Required work
Below are the records. Retype exactly the lines between the lines holding "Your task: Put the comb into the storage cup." and "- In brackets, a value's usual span", inclusive.
○ ○ ○ ○ ○ ○ ○
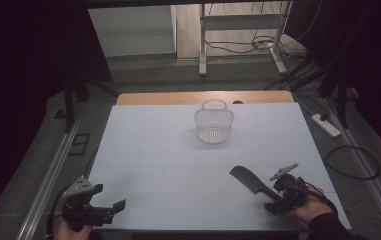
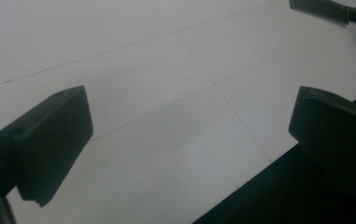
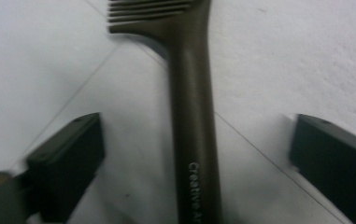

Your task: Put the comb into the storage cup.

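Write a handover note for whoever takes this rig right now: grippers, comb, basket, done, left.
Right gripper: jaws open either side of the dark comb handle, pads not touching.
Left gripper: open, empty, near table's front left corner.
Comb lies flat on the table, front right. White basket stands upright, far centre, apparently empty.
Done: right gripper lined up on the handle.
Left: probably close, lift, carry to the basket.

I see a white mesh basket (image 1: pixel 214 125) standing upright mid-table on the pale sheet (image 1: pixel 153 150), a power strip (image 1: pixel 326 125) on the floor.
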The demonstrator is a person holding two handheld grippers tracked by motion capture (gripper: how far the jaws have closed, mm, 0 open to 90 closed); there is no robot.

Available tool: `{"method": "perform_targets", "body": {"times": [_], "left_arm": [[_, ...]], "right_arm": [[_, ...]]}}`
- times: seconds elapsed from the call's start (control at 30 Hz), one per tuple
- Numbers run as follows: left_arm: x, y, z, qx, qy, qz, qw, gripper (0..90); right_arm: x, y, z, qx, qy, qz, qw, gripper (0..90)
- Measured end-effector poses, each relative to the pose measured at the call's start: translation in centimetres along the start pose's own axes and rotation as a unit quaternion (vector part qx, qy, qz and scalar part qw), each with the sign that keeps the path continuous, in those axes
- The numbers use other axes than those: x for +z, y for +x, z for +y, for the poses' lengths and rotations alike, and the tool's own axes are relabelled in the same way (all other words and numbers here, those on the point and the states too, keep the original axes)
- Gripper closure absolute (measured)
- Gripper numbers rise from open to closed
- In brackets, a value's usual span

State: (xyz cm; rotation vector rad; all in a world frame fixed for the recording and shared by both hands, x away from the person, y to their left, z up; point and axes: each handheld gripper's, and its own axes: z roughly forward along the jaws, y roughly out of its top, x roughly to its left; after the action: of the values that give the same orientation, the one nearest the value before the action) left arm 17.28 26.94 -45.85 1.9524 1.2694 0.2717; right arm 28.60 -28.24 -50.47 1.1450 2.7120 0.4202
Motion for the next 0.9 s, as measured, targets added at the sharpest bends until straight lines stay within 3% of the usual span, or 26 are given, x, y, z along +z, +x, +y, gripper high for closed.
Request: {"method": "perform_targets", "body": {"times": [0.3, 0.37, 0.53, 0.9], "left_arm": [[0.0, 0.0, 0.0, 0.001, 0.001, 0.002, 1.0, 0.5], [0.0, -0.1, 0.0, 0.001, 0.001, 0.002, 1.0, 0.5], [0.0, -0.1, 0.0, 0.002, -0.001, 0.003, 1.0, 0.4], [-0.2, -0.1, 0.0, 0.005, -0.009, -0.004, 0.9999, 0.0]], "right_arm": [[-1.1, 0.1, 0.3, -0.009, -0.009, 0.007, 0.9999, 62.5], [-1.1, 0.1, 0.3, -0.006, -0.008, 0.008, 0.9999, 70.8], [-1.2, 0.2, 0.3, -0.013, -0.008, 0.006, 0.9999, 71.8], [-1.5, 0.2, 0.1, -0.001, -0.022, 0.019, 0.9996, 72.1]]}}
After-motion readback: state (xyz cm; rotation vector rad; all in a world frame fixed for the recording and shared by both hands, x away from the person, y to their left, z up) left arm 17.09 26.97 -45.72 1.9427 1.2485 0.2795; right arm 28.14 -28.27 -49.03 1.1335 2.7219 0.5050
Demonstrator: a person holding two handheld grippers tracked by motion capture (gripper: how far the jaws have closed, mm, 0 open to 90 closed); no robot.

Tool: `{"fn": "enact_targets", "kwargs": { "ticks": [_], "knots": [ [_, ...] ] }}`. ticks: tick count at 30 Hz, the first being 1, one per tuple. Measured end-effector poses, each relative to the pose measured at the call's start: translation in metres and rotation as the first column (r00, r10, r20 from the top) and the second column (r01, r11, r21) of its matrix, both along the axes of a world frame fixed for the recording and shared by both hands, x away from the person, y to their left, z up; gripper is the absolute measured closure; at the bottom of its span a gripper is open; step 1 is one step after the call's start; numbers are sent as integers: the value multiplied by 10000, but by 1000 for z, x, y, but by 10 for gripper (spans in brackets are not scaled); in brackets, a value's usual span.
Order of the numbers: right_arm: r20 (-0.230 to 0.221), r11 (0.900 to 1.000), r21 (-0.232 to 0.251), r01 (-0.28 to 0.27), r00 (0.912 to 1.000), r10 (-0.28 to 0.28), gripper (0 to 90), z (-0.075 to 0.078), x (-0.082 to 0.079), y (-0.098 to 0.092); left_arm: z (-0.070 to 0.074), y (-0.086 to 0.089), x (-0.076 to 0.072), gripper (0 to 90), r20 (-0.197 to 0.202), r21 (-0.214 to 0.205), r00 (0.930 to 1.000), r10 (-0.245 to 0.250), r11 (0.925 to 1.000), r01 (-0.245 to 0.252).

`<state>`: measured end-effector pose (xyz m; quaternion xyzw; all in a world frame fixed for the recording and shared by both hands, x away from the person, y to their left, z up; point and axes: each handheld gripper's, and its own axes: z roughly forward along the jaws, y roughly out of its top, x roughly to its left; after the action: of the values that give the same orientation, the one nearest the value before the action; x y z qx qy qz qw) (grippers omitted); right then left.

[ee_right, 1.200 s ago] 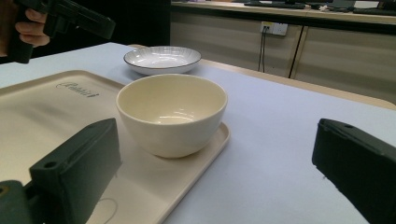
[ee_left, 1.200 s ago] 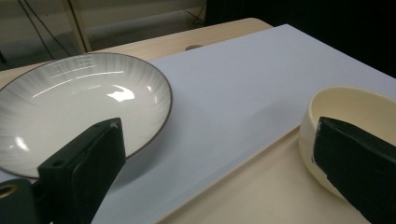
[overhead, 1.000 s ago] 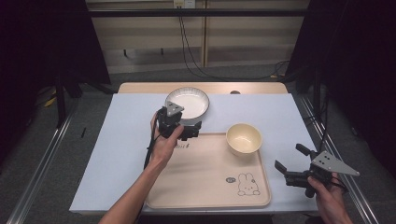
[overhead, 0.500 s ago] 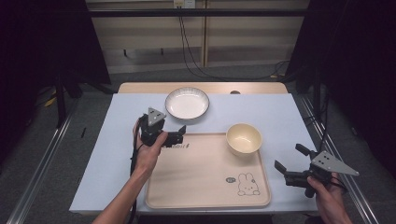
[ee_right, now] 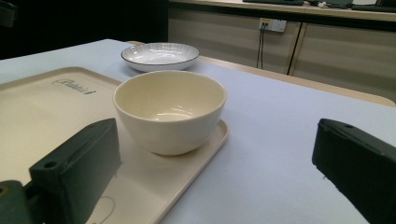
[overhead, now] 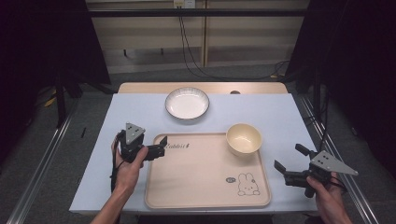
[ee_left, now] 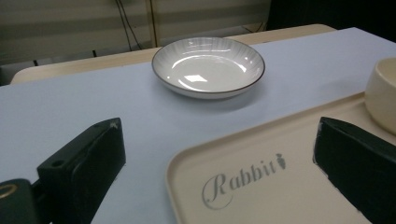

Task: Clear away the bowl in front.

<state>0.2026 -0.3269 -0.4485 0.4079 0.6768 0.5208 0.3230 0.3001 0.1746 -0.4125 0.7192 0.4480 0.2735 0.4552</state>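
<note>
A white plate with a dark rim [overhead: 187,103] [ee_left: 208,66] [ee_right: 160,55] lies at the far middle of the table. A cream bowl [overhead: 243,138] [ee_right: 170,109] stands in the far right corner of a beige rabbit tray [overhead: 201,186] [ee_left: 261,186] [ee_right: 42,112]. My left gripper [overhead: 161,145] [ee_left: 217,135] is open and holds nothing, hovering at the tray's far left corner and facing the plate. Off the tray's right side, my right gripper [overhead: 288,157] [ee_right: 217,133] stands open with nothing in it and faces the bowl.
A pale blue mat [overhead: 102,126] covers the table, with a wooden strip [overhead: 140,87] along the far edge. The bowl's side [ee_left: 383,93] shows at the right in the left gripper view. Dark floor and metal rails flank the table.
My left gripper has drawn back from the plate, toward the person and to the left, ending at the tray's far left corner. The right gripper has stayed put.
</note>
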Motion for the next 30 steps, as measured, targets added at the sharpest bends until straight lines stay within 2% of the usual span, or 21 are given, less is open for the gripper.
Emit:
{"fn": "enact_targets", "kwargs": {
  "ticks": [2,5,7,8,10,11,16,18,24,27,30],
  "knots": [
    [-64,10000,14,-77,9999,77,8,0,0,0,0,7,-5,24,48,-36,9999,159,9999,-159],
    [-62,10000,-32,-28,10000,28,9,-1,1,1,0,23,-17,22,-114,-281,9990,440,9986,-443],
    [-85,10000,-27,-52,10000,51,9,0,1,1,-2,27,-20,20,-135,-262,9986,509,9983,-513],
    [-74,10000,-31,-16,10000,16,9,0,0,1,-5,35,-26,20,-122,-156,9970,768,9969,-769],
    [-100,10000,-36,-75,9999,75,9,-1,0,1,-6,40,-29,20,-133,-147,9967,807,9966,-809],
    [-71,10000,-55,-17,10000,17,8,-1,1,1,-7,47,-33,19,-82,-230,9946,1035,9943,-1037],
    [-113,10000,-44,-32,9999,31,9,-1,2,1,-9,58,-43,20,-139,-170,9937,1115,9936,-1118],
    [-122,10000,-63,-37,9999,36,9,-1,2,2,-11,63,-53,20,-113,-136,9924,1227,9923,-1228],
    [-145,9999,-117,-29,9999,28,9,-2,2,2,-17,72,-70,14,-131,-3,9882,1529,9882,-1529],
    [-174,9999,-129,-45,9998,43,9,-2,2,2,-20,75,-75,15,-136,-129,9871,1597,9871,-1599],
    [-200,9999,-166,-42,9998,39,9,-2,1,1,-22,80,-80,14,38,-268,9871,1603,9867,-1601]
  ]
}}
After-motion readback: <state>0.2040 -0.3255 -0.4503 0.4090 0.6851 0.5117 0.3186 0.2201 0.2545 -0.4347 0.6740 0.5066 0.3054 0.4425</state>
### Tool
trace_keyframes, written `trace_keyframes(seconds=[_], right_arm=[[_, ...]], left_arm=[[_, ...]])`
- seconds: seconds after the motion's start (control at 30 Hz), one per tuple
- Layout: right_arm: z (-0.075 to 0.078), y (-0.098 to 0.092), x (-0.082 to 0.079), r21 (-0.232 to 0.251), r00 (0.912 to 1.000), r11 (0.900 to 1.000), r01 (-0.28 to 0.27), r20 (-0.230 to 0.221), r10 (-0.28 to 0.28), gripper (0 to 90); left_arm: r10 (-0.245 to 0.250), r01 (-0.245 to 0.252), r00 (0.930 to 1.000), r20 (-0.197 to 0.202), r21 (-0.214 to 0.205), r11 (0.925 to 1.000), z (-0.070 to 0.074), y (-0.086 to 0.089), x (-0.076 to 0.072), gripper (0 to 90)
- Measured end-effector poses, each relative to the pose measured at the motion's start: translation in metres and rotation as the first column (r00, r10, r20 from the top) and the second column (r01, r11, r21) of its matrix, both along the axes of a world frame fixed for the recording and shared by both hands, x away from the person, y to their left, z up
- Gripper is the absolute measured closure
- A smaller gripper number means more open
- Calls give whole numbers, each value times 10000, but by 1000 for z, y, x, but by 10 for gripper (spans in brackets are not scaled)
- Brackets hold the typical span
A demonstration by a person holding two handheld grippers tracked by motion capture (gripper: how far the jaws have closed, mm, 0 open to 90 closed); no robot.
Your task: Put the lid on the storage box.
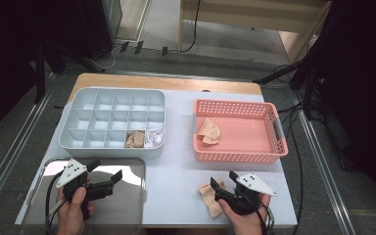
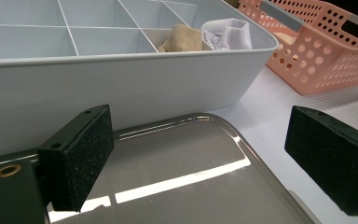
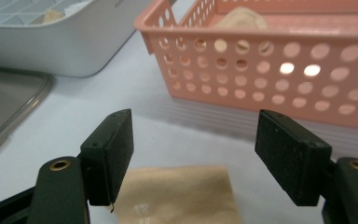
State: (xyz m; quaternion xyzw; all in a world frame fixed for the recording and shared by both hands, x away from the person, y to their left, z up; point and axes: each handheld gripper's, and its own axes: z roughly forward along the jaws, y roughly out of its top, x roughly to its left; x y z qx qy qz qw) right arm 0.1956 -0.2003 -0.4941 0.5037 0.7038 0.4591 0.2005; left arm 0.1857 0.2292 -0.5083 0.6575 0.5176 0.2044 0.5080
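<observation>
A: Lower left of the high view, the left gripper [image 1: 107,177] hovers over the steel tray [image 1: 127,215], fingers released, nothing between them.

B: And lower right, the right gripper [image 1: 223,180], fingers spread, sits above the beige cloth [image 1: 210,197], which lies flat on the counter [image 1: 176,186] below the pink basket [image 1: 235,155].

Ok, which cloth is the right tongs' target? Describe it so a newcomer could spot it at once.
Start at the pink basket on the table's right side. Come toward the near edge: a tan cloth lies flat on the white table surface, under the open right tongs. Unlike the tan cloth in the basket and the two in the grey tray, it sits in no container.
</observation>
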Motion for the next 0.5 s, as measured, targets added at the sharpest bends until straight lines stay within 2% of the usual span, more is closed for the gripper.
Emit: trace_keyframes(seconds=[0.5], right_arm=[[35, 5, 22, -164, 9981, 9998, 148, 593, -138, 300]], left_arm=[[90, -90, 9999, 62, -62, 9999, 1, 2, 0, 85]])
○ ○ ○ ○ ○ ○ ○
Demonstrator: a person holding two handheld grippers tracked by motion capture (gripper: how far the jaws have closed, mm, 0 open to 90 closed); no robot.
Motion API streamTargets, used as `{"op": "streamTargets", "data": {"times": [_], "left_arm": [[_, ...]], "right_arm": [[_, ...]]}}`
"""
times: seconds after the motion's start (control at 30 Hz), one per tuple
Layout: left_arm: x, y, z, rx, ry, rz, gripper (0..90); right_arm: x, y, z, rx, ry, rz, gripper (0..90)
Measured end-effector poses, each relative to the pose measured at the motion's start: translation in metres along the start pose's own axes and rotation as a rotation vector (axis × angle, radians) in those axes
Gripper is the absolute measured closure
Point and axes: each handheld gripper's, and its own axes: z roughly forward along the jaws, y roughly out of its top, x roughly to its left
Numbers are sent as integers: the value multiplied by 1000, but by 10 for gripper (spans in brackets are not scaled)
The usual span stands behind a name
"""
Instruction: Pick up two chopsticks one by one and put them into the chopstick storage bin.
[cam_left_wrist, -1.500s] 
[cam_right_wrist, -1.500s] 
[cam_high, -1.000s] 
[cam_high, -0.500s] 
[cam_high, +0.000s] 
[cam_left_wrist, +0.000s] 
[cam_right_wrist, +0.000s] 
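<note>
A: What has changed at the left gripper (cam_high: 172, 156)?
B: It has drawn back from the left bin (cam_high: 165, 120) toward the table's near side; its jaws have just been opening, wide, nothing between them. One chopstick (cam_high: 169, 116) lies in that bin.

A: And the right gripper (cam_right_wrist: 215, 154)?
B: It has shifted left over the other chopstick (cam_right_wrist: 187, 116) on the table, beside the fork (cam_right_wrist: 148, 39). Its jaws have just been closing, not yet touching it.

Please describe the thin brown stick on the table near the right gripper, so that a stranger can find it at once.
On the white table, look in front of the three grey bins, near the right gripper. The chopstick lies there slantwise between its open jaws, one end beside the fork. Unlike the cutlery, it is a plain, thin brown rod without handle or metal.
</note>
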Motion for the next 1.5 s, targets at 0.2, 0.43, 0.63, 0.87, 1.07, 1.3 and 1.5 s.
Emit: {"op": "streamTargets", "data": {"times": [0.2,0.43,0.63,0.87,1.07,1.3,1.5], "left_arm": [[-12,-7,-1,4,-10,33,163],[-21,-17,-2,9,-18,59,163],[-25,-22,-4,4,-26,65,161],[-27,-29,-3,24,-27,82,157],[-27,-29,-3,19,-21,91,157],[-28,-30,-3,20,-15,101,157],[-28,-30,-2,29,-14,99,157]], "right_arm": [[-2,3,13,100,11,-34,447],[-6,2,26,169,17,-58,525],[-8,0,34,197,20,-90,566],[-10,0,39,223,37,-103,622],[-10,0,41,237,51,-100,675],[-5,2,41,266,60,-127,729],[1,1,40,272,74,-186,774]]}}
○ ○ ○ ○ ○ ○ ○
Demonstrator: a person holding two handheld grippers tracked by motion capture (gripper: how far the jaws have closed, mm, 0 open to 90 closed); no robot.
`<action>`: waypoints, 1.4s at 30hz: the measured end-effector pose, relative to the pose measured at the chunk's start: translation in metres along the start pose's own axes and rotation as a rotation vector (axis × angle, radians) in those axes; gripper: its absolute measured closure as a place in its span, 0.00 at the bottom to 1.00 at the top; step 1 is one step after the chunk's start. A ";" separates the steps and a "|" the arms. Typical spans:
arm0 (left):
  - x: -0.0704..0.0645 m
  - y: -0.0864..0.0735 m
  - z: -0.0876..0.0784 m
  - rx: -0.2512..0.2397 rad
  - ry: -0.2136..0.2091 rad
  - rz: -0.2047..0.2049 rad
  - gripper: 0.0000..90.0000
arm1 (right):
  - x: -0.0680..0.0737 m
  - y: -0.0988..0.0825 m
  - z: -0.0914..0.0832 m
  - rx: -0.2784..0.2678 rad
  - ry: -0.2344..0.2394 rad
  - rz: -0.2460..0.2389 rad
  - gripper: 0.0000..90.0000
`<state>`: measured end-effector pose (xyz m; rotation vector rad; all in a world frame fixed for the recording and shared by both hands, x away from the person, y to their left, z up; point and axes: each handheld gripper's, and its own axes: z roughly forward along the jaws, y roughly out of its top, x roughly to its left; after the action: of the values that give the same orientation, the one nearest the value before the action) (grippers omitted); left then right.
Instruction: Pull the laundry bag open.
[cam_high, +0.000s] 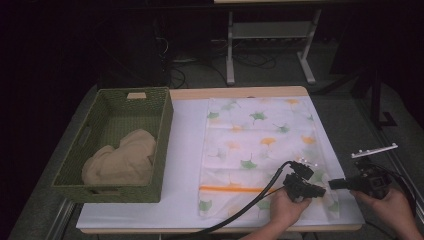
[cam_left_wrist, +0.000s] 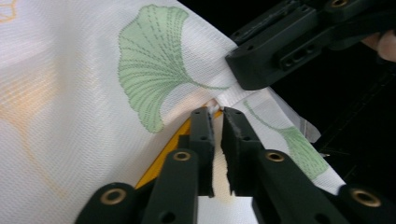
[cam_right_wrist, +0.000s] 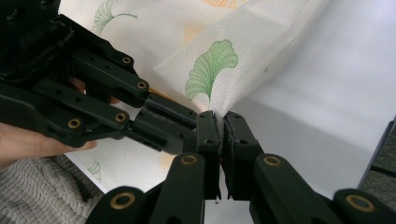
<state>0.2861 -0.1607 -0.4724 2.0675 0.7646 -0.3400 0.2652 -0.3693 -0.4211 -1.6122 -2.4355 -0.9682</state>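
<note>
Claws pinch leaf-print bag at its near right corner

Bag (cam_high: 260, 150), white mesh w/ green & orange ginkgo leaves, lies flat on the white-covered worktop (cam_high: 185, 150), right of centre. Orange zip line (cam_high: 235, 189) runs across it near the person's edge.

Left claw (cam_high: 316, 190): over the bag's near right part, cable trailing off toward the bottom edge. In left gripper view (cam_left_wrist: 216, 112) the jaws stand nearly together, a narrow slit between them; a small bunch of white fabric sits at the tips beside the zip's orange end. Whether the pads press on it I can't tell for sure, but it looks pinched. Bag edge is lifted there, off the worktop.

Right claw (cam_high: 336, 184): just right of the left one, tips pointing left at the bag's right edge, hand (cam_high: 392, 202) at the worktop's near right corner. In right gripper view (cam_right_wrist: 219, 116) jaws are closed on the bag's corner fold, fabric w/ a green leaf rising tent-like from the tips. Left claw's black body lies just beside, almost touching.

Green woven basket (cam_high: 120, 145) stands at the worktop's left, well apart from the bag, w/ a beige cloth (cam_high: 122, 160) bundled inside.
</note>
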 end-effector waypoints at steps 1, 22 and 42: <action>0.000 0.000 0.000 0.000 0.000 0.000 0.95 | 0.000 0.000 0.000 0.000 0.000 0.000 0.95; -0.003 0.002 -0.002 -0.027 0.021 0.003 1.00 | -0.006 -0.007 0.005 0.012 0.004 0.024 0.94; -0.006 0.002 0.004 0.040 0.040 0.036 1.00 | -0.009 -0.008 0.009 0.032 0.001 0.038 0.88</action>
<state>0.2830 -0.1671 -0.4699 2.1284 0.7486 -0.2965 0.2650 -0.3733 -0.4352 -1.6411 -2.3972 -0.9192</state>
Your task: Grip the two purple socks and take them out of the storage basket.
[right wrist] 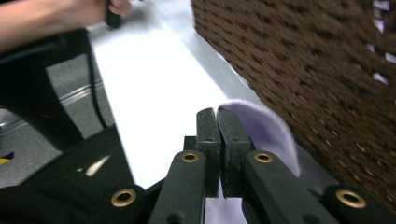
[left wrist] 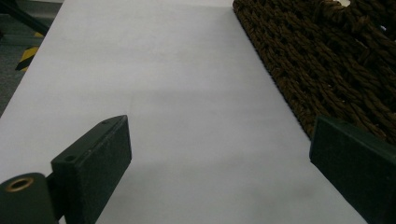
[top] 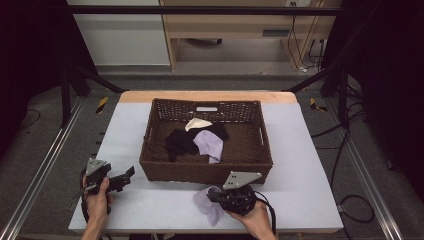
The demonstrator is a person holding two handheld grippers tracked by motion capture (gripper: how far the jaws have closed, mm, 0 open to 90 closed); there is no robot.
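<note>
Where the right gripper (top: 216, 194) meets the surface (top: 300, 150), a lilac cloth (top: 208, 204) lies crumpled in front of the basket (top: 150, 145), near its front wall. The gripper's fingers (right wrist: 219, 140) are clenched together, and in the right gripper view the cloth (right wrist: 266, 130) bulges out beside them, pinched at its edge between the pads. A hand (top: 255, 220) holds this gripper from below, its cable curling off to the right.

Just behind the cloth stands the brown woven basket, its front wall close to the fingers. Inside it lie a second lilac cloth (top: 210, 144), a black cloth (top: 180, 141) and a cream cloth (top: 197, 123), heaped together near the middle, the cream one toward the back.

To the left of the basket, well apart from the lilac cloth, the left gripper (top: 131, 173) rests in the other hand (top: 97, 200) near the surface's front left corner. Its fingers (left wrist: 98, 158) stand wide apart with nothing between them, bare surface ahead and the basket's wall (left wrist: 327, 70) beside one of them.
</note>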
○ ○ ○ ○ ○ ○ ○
Exercise solution
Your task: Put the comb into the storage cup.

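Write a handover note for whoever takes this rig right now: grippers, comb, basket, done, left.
Right gripper: jaws open either side of the dark comb handle, pads not touching.
Left gripper: open, empty, near table's front left corner.
Comb lies flat on the table, front right. White basket stands upright, far centre, apparently empty.
Done: right gripper lined up on the handle.
Left: probably close, lift, carry to the basket.

I see a white mesh basket (image 1: pixel 214 125) standing upright mid-table on the pale sheet (image 1: pixel 153 150), a power strip (image 1: pixel 326 125) on the floor.
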The demonstrator is a person holding two handheld grippers tracked by motion capture (gripper: how far the jaws have closed, mm, 0 open to 90 closed); there is no robot.

Available tool: `{"method": "perform_targets", "body": {"times": [_], "left_arm": [[_, ...]], "right_arm": [[_, ...]]}}`
- times: seconds elapsed from the call's start (control at 30 Hz), one per tuple
- Numbers run as follows: left_arm: x, y, z, qx, qy, qz, qw, gripper (0..90); right_arm: x, y, z, qx, qy, qz, qw, gripper (0..90)
- Measured end-effector poses, each relative to the pose measured at the call's start: translation in centimetres along the start pose's own axes and rotation as a unit quaternion (vector part qx, qy, qz and scalar part qw), each with the sign that keeps the path continuous, in those axes
- The numbers use other axes than those: x for +z, y for +x, z for +y, for the poses' lengths and rotations alike, and the tool's own axes are relabelled in the same way (all other words and numbers here, those on the point and the states too, keep the original axes)
- Gripper closure absolute (measured)
- Gripper numbers rise from open to closed
- In brackets, a value's usual span

The exercise requires no further answer.